After all those setbacks, Dong appears to be trying to make amends by offering this new across-the-board 1,000 yuan salary raise to all of her company’s 70,000 employees. (Chinese article) The raises will become effective next month, providing a nice Christmas present for workers, even though most people in China don’t celebrate the holiday. One report points out that the raise equates to about 7 percent of Gree’s expenses, meaning its profits will probably take a comparable hit in the next few quarters.
But at the end of the day, things like profits and company fundamentals really aren’t the most important thing here. And for anyone buying Chinese stocks, it’s always good to keep in mind a few things that are quite apparent from this Gree Christmas story.
First and foremost, anyone who buys stock in a Chinese company should be prepared to see its executives make all kinds of moves that might look irrational to a westerner.
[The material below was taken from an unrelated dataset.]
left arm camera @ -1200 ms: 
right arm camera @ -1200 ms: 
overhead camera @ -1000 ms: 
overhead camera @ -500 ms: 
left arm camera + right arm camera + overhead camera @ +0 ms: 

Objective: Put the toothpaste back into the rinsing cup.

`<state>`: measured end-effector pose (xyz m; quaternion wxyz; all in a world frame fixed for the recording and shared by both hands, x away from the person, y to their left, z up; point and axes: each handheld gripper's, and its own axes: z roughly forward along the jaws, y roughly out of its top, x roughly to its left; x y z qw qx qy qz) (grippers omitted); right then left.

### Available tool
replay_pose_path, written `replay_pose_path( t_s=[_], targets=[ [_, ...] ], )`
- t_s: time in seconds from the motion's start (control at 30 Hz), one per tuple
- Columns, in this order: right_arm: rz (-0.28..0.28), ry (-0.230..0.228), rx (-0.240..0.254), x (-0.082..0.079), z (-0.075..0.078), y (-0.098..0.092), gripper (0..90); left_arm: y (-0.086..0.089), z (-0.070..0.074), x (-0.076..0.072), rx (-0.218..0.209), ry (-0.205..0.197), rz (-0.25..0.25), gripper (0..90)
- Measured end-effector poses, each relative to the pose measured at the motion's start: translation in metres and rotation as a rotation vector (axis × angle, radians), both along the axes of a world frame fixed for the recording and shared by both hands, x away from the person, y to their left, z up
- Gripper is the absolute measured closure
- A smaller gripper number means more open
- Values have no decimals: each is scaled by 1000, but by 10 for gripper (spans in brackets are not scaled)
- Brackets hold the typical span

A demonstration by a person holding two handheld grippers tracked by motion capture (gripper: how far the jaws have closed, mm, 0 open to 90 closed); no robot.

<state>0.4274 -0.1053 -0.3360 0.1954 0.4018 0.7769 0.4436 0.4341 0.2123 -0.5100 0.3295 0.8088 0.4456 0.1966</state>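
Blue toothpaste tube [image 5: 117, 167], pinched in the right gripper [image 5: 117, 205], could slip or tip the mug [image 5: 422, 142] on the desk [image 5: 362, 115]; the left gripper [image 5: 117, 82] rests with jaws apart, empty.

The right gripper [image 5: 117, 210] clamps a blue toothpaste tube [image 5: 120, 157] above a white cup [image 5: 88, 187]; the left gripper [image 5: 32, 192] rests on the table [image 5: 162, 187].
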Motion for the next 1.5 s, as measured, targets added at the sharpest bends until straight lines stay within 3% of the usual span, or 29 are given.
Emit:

State-run companies are most prone to this kind of action, which is sometimes simply aimed at joining a hot new area and other times designed to please government officials. And sometimes such moves are simply whims of top company executives, with no other real rationale that makes business sense.
The good news is that understanding the motivation for such moves could actually help investors. For example, a company that enters a new business area to please government officials might end up getting preferential tax treatment for its efforts, or perhaps some low-cost new land to build a factory. At the end of the day, this latest tale of Dong Mingzhu and Gree serves to remind everyone of the special nature of Chinese companies, and also offers a glimmer of hope that someday their strong-willed chief executives might be forced to behave more commercially by equally strong-willed shareholders.